「料理の鉄人」など伝説番組手がけた小山薫堂氏が“究極の朝食”公開 材料から食器、場所まで妥協なきこだわり
動画メディア「通勤タイムス」で絶賛配信中の、各界の最前線を走るプロフェッショナルたちの、大切な朝のエナジーチャージに迫る動画「伝説の朝ごはん」。過去にはジャーナリスト・田原総一朗や筑波大学准教授・落合陽一氏らが出演。自ら食事を準備し淡々と食べ進める姿が反響を呼び、シリーズ累計で1億2千万回以上再生されている。

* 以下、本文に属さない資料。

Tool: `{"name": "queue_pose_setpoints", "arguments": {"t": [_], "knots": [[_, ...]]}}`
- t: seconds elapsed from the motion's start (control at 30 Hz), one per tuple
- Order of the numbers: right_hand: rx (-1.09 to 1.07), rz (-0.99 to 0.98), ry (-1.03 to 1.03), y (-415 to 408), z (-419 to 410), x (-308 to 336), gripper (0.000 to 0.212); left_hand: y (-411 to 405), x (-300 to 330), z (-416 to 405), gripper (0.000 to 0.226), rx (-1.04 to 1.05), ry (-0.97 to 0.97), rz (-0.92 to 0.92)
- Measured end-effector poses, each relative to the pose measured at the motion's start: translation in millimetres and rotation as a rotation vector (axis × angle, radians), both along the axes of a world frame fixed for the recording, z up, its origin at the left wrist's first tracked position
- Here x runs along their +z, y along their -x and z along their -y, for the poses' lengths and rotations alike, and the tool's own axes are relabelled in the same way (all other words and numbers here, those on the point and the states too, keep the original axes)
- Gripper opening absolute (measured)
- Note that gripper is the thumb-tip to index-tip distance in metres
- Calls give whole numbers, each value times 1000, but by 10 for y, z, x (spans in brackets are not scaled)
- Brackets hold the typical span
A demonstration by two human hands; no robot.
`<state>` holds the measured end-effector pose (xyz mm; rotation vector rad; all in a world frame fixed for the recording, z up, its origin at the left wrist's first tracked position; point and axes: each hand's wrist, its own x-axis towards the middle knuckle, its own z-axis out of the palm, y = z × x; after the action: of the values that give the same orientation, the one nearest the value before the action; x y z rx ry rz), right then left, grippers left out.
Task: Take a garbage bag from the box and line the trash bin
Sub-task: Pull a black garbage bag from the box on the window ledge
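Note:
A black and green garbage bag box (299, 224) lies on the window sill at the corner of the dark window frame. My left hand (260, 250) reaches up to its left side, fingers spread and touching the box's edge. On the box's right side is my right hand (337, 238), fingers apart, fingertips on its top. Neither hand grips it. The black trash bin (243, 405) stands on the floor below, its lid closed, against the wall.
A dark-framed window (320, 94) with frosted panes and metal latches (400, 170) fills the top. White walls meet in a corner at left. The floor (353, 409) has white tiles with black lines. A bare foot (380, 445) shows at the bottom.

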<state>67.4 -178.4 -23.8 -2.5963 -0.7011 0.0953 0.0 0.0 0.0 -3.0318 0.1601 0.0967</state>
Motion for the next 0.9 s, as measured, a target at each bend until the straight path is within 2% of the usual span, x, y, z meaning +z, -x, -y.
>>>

5月29日公開の動画には、「カノッサの屈辱」「料理の鉄人」「進め!電波少年」など、数々の伝説的番組に携わった放送作家・小山薫堂氏が登場。京都「下鴨茶寮」の主人として、食にも並々ならぬこだわりを持つ小山氏は、日々の朝食にもそのこだわりを反映させている。
ある日の朝。おもむろに冷蔵庫から、水に浸した白米が入ったボウルを取り出す。浸水時間は5時間。しっかり冷蔵庫で冷やすのがポイントだ。水を切ると土鍋に入れ、水を注ぐ。この時も冷水を使うと味が良くなるという。
炊き具合を音で確認しつつ、火加減を調整。米の芯まで熱を通すため、菜箸で空気穴をふさぐ徹底ぶりだ。米は出身地である熊本県の南阿蘇産コシヒカリ。ご飯の“お供”には、すっぽん出汁で炊かれた塩昆布、辛い油に漬けた麻婆風味の梅干しに、こちらも地元・熊本県産の塩、海苔のふりかけと珠玉の逸品を惜しげもなく用意する。
朝食を摂るのは、オリジナル茶室「妙庵」。「妙案が浮かぶように」と名付けられた。使用する土鍋は、一流料亭でも多く使用される滋賀・信楽の雲井窯製。茶碗は人間国宝・室瀬和美氏の作品、箸も10年使い続けている「江戸八角箸」と、食器も含めて環境選びにも妥協は一切ない。
炊きたてのご飯に、まずは塩をひとつまみ振りかけて一口。さらに塩昆布を米の熱で蒸らしながら口に運ぶ。無言で流れる至極の時間。隣の席には、自身がプロデュースした熊本県のマスコットキャラクター・くまモンのぬいぐるみを座らせるお茶目さが微笑ましい。
この日の朝食のこだわりを「京都で僕が好きな割烹のお店があるんですけど、そこの白米が本当にいつも感動するぐらいおいしくて。そのご主人に炊き方を教わりまして、それを家で再現するというのに最近凝っておりまして。それで今日は、入魂の白米がメインということでこれをいただきました」と説明した。
「食は最も人が生きていく上で大切なもので、その食を通して感謝の気持ちでいつもいただくわけですよね」と小山氏。「『いただきます』という言葉に、感謝の気持ちが常に皆さんこもると思うんですけど、食べる物の栄養とかおいしさだけではなく、その思いまでうまく多くの人に伝わっていけばいいなと」と信念を語る。開催中の大阪・関西万博でも、食をテーマとしたパビリオン「EARTH MART」をプロデュース。その主眼を「おいしさを伝えるというよりは、『ありがとう』と言う習慣を、自分の中に食を通して刻むという、それが一番の目的です」と力説した。
日本を代表するアイデアマンとして、世界にその名をとどろかせる小山氏。「朝は、ひらめきの時間ですね。色々な企画を考える時の多くは、朝ひらめきます。朝起きて、風呂の中でひらめくことが多いんですけども起きて数時間以内にパッとひらめくことが多いですね」という。その一助に、こだわり抜いた朝食によるパワーチャージがあることは、間違いないだろう。